Characterization of the TBR1 interactome: Variants associated with neurodevelopmental disorders disrupt novel protein interactions
Sollis, E., Den Hoed, J., Quevedo, M., Estruch, S. B., Vino, A., Dekkers, D. H. W., Demmers, J. A. A., Poot, R., Derizioti, P., & Fisher, S. E.
Characterization of the TBR1 interactome: Variants associated with neurodevelopmental disorders disrupt novel protein interactions. Human Molecular Genetics, 32
(9): ddac311, pp. 1497-1510. doi:10.1093/hmg/ddac311.
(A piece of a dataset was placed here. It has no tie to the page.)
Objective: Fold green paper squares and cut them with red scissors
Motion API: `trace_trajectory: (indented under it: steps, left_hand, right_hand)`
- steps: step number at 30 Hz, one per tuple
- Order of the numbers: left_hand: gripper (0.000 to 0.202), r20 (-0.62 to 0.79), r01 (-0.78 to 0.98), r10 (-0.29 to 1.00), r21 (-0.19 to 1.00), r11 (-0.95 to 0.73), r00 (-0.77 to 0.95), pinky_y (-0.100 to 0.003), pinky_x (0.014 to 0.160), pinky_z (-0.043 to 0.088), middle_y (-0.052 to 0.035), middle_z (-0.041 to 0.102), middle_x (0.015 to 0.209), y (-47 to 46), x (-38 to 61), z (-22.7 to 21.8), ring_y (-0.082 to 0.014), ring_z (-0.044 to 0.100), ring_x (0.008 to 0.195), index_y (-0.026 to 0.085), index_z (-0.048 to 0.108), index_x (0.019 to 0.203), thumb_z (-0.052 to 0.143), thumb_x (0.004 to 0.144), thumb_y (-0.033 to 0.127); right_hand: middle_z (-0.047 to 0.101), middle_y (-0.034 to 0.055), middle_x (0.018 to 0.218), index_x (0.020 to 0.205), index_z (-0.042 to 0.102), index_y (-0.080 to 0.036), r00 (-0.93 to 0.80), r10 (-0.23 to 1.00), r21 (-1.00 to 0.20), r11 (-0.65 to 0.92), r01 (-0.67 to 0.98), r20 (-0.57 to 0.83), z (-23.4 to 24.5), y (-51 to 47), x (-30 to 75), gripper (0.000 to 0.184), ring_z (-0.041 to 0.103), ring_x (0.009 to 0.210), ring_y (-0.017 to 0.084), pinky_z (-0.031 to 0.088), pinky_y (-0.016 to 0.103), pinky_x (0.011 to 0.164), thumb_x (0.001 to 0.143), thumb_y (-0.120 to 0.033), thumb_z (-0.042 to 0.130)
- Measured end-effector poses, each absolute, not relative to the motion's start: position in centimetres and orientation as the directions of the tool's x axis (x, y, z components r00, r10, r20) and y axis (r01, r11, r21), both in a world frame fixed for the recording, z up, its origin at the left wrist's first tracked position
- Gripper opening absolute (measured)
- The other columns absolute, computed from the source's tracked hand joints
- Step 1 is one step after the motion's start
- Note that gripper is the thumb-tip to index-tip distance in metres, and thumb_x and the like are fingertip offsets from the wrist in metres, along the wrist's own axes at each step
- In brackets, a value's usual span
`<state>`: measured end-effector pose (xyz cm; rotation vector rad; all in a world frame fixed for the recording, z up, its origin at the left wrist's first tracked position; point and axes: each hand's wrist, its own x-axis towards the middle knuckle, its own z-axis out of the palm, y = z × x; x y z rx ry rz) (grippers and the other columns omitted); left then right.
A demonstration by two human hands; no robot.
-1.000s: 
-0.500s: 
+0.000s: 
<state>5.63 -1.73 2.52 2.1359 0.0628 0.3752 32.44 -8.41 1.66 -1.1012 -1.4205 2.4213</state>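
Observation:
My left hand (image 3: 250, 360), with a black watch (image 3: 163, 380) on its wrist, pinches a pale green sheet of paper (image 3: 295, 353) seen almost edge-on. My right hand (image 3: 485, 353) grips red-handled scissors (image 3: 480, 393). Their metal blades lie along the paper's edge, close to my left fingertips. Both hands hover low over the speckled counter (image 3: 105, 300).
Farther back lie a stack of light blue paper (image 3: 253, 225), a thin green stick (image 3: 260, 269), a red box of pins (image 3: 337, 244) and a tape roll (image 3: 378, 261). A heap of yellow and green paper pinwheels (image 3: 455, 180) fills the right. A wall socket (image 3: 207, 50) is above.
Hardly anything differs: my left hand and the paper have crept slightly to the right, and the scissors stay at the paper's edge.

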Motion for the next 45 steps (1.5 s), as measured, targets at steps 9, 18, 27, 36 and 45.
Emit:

TBR1 is a neuron-specific transcription factor involved in brain development and implicated in a neurodevelopmental disorder (NDD) combining features of autism spectrum disorder (ASD), intellectual disability (ID) and speech delay. TBR1 has been previously shown to interact with a small number of transcription factors and co-factors also involved in NDDs (including CASK, FOXP1/2/4 and BCL11A), suggesting that the wider TBR1 interactome may have a significant bearing on normal and abnormal brain development. Here we have identified approximately 250 putative TBR1-interaction partners by affinity purification coupled to mass spectrometry. As well as known TBR1-interactors such as CASK, the identified partners include transcription factors and chromatin modifiers, along with ASD- and ID-related proteins. Five interaction candidates were independently validated using bioluminescence resonance energy transfer assays. We went on to test the interaction of these candidates with TBR1 protein variants implicated in cases of NDD. The assays uncovered disturbed interactions for NDD-associated variants and identified two distinct protein-binding domains of TBR1 that have essential roles in protein–protein interaction.